Sozialethische Aspekte

Die Ontologie sozialer Entitäten hat eine große sozialethische Relevanz. Denn zu denjenigen sozialen Entitäten, die ihre Identität selbst konstituieren, gehören demokratische Staaten wie die Bundesrepublik. Hier ergeben sich wichtige rechtsphilosophische und sozialethische Fragen:

  • Nach welchen normativen Überlegungen soll ein demokratischer Staat seine Identität konstituieren?
  • Welche Personen ordnet er sich mit welcher Begründung zu?
  • Welche essentiellen Eigenschaften schreibt er sich zu?
  • Für welche Vergangenheit steht er mit welcher Bewertung ein?

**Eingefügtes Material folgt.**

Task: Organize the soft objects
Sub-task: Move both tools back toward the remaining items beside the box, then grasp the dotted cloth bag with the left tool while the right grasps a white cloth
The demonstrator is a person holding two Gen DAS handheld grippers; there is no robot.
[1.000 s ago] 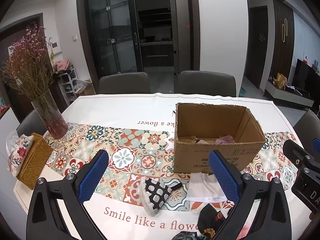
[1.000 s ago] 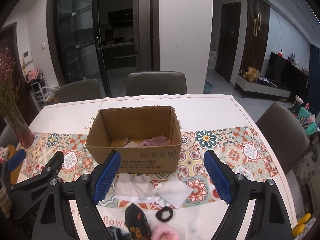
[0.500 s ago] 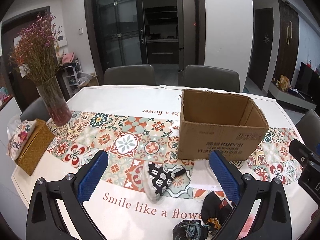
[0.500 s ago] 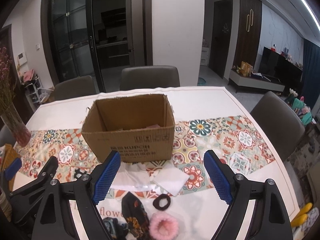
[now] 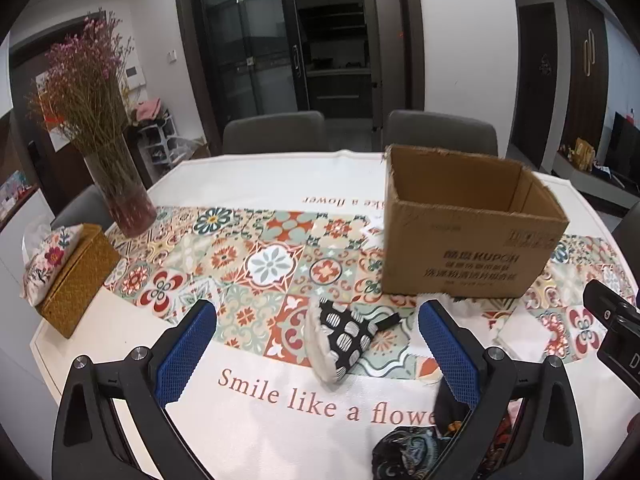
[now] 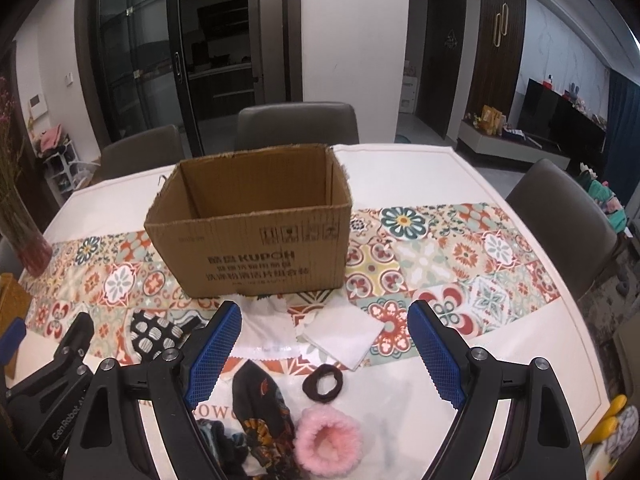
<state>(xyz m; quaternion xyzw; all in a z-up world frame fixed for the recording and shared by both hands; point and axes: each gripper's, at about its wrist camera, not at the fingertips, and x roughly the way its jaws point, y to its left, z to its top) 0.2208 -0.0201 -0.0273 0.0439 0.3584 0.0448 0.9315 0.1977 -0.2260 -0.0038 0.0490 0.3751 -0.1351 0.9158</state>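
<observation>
Scrunchie [image 6: 327,444], pink: light, fluffy, compressible; I pinch across its ring. Both my grippers [image 6: 325,354] [image 5: 316,352] gape wide, empty.

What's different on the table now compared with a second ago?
Both claws, left and right, have sunk lower toward the soft things in front of the cardboard box, so its inside no longer shows. Nothing was picked up or dropped. Both claws stayed open; the pink scrunchie and dotted pouch lie unmoved.
</observation>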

  • Welche Zukunft wünscht er sich?
Eine genauere ontologische Theorie sozialer Entitäten wird erlauben, die ethischen und politischen Aspekte dieser Fragen sachlicher und präziser zu diskutieren. Aktuelle Anwendungsfälle solcher sozialphilosophischer Überlegungen gibt es mehr als genug:
  • die Frage nach dem Gedenken an den Holocaust, die durch die Walser-Bubis-Debatte wieder neu gestellt worden ist und die auch die Auseinandersetzung um das Berliner Holocaust-Denkmal prägt,
  • die Debatte um den Wiederaufbau des Berliner Stadtschlosses und den Abriß des "Palastes der Republik",
  • Fragen der Namensgebung (z.B. "Wilhelms-Universität" oder "IG-Farben-Haus")
  • und überhaupt die Diskussion um eine "nationale Identität" oder eine "Leitkultur".
Diese politischen Streitfragen bieten einerseits ein reiches Reservoir von Beispiel-Material für die philosophische Analyse, andererseits aber auch wichtige Anwendungsfelder für die zu entwickelnde Ontologie sozialer Entitäten.